• _Your goal_
Only the pictures are to be dropped, and the rest of the data should be copied exactly.

• _Collected material_

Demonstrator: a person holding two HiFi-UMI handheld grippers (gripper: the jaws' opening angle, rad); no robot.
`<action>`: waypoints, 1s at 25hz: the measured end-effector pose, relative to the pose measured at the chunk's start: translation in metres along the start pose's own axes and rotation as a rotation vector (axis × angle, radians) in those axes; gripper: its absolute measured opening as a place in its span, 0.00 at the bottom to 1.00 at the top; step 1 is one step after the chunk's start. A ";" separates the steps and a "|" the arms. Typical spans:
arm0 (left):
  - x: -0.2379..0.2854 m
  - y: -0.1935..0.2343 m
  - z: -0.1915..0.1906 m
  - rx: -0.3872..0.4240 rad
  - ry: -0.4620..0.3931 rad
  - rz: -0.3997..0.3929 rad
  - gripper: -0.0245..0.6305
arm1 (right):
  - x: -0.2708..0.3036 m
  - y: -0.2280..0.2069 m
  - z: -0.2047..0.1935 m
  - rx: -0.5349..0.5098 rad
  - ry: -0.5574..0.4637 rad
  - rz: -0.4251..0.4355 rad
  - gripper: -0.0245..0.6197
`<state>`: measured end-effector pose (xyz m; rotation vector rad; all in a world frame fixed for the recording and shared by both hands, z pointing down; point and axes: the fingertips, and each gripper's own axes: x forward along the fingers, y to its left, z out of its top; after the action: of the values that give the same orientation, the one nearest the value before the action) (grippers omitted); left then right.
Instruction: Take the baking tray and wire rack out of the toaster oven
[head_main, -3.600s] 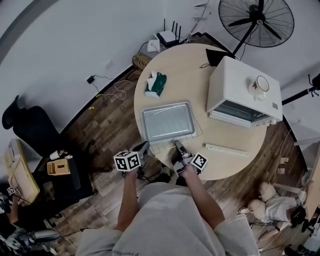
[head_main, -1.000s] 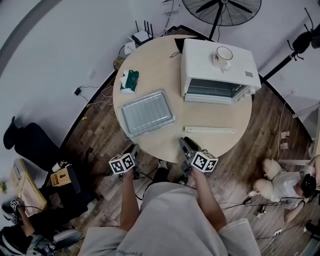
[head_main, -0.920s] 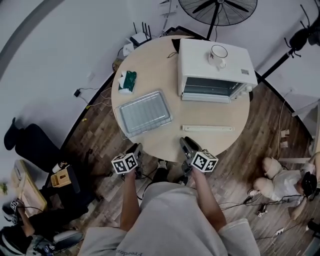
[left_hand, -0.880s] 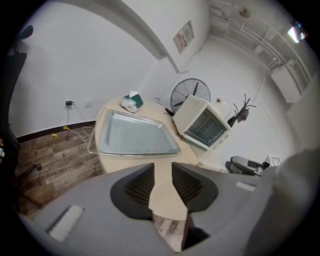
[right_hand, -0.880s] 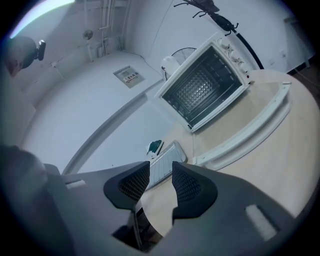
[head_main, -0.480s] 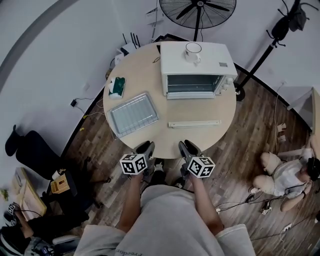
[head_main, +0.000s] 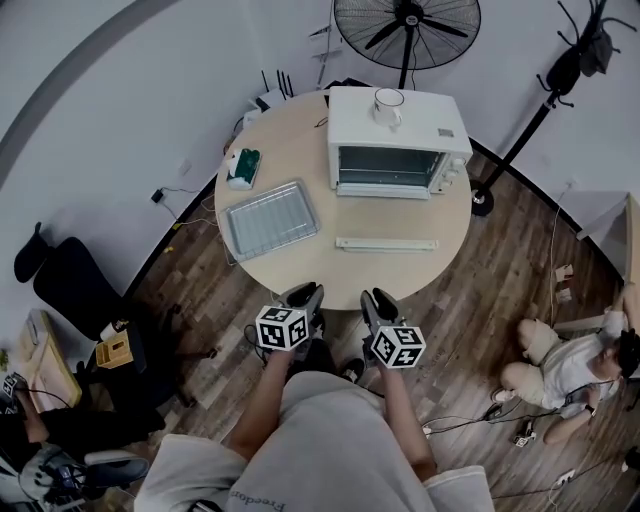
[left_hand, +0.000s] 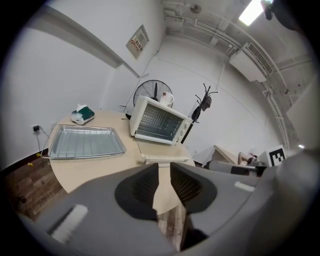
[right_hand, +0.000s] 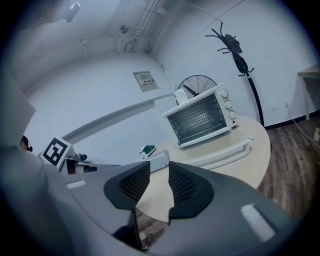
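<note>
The silver baking tray lies flat on the left part of the round table, and thin wires of a rack seem to stick out under its near left corner. Behind it stands the white toaster oven, glass front toward me. Both grippers hover off the table's near edge, side by side. My left gripper and right gripper are open with nothing between the jaws. The left gripper view shows the tray and oven; the right gripper view shows the oven.
A long white strip lies on the table in front of the oven. A green pack sits at the far left, a mug on the oven. A fan, coat stand, chair and a seated person surround the table.
Both grippers have drawn back from the tray and the table edge and come closer together. The table and oven now sit further away in the head view.
</note>
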<state>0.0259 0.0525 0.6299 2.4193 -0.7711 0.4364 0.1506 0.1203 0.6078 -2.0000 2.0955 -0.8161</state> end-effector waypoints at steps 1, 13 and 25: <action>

• _Answer space_
Demonstrator: a person holding two HiFi-UMI handheld grippers (gripper: the jaws' opening angle, rad); no robot.
`<action>`: waypoints, 1s at 25hz: the measured end-effector pose, relative to the pose measured at the chunk's start: translation in metres along the start pose's own axes and rotation as a rotation vector (axis × angle, radians) in those axes; gripper: its absolute measured opening as a place in its span, 0.00 at the bottom to 1.00 at the top; step 1 is one step after the chunk's start. A ";" separates the steps and a "|" the arms. Typical spans:
arm0 (left):
  - x: -0.2379..0.2854 m
  - y: -0.1935..0.2343 m
  - z: -0.1915..0.1906 m
  - rx: -0.3872..0.4240 rad
  - ry: -0.4620..0.3931 rad
  - rz: -0.3997..0.3929 rad
  - gripper: -0.0245..0.6305
arm1 (right):
  - x: -0.2708..0.3036 m
  - y: -0.2280..0.2069 m
  - z: -0.2047..0.1935 m
  - rx: -0.5349..0.5098 rad
  - ry: -0.5574..0.4637 rad
  - rz: -0.4251..0.4355 rad
  - gripper: -0.0245..0.6197
`<state>`: measured end-effector pose (xyz m; rotation vector rad; all in a world frame fixed for the recording and shared by both hands, z pointing down; point and axes: the fingertips, and each gripper's own axes: x forward along the fingers, y to its left, z out of its top; after the action: of the values that give the same orientation, the one nearest the value before the action) (grippers omitted); left then right.
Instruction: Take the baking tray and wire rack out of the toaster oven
[head_main, -3.600s] 
[head_main, -1.000s] 
[head_main, -0.920s] 
[left_hand, -0.880s] 
[right_hand, -0.880s] 
[head_main, -0.480s] 
[head_main, +0.000s] 
[left_hand, +0.000s] 
[right_hand, +0.000s] 
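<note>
The silver baking tray lies flat on the left part of the round table, and thin wires of a rack seem to stick out under its near left corner. Behind it stands the white toaster oven, glass front toward me. Both grippers hover off the table's near edge, side by side. My left gripper and right gripper are open with nothing between the jaws. The left gripper view shows the tray and oven; the right gripper view shows the oven.
A long white strip lies on the table in front of the oven. A green pack sits at the far left, a mug on the oven. A fan, coat stand, chair and a seated person surround the table.
Both grippers have drawn back from the tray and the table edge and come closer together. The table and oven now sit further away in the head view.
</note>
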<state>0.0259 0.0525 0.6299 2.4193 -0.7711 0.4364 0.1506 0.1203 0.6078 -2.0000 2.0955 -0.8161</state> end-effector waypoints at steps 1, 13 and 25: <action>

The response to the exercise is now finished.